→ Task to complete: Print all records exactly, leaving nothing out.

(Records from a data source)
Segment Open

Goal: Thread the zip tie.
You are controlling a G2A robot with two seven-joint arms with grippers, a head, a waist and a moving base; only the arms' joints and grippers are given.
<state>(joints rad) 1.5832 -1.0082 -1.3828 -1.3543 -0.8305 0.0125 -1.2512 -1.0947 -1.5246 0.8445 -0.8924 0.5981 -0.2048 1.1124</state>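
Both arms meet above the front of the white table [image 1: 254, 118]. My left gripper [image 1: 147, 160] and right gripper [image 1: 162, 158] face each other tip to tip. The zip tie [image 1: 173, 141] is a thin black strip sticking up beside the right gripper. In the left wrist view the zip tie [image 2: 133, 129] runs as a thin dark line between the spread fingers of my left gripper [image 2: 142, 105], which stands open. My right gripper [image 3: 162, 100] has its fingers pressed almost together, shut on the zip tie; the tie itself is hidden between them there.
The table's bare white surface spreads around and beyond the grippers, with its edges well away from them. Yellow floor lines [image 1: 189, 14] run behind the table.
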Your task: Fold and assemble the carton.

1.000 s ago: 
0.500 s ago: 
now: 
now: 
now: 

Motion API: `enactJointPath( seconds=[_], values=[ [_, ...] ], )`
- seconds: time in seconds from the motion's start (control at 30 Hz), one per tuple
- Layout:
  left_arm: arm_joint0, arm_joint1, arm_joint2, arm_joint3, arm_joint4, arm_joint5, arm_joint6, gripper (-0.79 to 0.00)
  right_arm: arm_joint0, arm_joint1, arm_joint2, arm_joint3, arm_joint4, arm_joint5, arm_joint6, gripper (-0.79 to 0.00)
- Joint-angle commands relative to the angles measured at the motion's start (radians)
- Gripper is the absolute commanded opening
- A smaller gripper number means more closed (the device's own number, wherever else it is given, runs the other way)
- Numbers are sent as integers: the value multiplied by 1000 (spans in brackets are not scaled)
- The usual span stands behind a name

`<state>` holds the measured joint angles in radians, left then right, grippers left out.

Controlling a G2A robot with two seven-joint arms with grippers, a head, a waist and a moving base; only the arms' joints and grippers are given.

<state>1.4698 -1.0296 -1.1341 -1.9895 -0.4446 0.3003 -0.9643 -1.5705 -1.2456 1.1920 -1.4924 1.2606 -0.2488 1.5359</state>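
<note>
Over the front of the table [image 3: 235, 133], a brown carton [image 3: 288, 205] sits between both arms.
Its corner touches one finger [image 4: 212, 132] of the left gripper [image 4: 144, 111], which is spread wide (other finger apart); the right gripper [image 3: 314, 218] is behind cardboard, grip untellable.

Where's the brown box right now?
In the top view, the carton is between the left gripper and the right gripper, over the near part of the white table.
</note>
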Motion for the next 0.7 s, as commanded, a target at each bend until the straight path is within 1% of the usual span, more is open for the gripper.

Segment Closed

→ Reply to the exercise:
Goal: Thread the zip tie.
You are controlling a G2A robot with two seven-joint arms with grippers, a head, a waist and a moving base; only the arms' joints and grippers are given.
<state>(joints rad) 1.5832 -1.0082 -1.3828 -1.3543 -0.8305 0.0125 -1.2512 -1.0947 -1.5246 0.8445 -0.8924 0.5981 -0.2048 1.1124</state>
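Both arms meet above the front of the white table [image 1: 254, 118]. My left gripper [image 1: 147, 160] and right gripper [image 1: 162, 158] face each other tip to tip. The zip tie [image 1: 173, 141] is a thin black strip sticking up beside the right gripper. In the left wrist view the zip tie [image 2: 133, 129] runs as a thin dark line between the spread fingers of my left gripper [image 2: 142, 105], which stands open. My right gripper [image 3: 162, 100] has its fingers pressed almost together, shut on the zip tie; the tie itself is hidden between them there.
The table's bare white surface spreads around and beyond the grippers, with its edges well away from them. Yellow floor lines [image 1: 189, 14] run behind the table.
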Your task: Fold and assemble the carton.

1.000 s ago: 
0.500 s ago: 
now: 
now: 
now: 

Motion API: `enactJointPath( seconds=[_], values=[ [_, ...] ], )`
- seconds: time in seconds from the motion's start (control at 30 Hz), one per tuple
- Layout:
  left_arm: arm_joint0, arm_joint1, arm_joint2, arm_joint3, arm_joint4, arm_joint5, arm_joint6, gripper (-0.79 to 0.00)
  right_arm: arm_joint0, arm_joint1, arm_joint2, arm_joint3, arm_joint4, arm_joint5, arm_joint6, gripper (-0.79 to 0.00)
- Joint-angle commands relative to the angles measured at the motion's start (radians)
- Gripper is the absolute commanded opening
- A smaller gripper number means more closed (the device's own number, wherever else it is given, runs the other way)
- Numbers are sent as integers: the value multiplied by 1000 (spans in brackets are not scaled)
- The usual span stands behind a name

`<state>` holds the measured joint angles in radians, left then right, grippers left out.

Controlling a G2A robot with two seven-joint arms with grippers, a head, a waist and a moving base; only the arms' joints and grippers are given.

<state>1.4698 -1.0296 -1.1341 -1.9895 -0.4446 0.3003 -0.9643 -1.5705 -1.2456 1.1920 -1.4924 1.2606 -0.2488 1.5359</state>
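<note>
Over the front of the table [image 3: 235, 133], a brown carton [image 3: 288, 205] sits between both arms.
Its corner touches one finger [image 4: 212, 132] of the left gripper [image 4: 144, 111], which is spread wide (other finger apart); the right gripper [image 3: 314, 218] is behind cardboard, grip untellable.

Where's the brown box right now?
In the top view, the carton is between the left gripper and the right gripper, over the near part of the white table.
</note>
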Motion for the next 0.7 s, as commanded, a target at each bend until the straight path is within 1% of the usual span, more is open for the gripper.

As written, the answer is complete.